Your objective:
From the listing below, return every line with the string "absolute" in it.

================================

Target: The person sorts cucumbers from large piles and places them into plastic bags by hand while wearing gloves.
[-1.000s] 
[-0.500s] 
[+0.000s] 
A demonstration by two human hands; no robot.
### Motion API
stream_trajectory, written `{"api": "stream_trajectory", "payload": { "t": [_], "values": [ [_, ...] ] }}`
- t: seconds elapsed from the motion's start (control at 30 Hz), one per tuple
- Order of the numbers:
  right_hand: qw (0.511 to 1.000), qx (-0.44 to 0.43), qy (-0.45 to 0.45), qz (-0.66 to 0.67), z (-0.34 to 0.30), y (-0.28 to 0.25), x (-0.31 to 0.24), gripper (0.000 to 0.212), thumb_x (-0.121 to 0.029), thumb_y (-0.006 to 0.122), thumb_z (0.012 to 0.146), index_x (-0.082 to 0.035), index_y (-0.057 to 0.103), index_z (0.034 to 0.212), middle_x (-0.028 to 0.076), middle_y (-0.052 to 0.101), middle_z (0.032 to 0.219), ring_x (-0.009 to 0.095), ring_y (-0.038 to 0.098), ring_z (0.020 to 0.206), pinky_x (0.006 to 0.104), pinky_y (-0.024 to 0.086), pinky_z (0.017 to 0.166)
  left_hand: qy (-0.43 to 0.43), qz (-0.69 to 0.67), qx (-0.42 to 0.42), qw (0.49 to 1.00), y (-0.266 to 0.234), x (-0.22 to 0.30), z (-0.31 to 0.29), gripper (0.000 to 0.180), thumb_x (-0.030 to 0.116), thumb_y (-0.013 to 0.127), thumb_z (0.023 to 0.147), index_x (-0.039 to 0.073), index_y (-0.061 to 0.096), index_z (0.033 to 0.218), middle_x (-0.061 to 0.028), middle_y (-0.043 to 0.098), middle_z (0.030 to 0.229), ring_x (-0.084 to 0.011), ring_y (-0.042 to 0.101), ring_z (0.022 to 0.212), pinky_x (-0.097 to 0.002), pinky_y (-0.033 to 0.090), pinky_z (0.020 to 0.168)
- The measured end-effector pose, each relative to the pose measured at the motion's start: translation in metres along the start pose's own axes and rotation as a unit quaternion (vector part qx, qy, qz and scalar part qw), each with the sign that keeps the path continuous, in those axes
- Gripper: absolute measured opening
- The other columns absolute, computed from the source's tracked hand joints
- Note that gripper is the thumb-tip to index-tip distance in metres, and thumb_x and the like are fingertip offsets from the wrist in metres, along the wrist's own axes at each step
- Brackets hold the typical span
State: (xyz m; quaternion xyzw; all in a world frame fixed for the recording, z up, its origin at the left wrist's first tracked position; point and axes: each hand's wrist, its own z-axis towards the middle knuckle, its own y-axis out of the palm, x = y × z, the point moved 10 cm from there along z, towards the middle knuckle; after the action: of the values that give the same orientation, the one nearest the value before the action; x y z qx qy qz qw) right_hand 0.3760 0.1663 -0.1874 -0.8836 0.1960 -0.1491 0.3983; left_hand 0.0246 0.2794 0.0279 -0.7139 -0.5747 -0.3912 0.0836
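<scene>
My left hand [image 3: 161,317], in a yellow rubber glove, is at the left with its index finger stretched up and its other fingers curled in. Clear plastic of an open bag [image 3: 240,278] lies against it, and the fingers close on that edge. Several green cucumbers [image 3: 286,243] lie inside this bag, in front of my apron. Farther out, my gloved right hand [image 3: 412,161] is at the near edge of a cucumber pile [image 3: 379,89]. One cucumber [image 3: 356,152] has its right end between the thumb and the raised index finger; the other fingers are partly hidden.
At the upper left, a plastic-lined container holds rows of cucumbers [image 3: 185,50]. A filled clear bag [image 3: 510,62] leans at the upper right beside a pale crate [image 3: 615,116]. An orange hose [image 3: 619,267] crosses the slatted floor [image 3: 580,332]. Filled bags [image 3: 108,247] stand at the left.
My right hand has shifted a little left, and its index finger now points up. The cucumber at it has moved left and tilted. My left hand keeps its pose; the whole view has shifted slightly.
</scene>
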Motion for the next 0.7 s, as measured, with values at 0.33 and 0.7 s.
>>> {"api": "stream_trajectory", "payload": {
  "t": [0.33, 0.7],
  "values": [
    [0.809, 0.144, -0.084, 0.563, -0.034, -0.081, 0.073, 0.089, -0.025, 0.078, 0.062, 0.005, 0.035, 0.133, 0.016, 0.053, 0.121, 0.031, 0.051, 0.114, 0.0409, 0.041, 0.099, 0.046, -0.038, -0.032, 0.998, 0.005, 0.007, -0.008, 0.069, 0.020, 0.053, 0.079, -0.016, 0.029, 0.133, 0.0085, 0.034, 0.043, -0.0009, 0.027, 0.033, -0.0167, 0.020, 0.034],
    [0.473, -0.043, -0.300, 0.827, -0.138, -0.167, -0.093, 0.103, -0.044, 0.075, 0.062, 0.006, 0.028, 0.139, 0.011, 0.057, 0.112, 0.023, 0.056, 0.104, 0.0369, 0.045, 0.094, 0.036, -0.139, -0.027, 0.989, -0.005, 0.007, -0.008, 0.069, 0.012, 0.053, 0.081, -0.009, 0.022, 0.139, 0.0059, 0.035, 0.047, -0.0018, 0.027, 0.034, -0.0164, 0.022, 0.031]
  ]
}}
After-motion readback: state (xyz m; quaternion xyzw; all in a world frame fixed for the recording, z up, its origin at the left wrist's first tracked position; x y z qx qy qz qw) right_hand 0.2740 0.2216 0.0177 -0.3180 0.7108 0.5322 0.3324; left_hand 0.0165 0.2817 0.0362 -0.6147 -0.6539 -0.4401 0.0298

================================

Response:
- Gripper: absolute measured opening
- The other columns absolute, computed from the source's tracked hand joints

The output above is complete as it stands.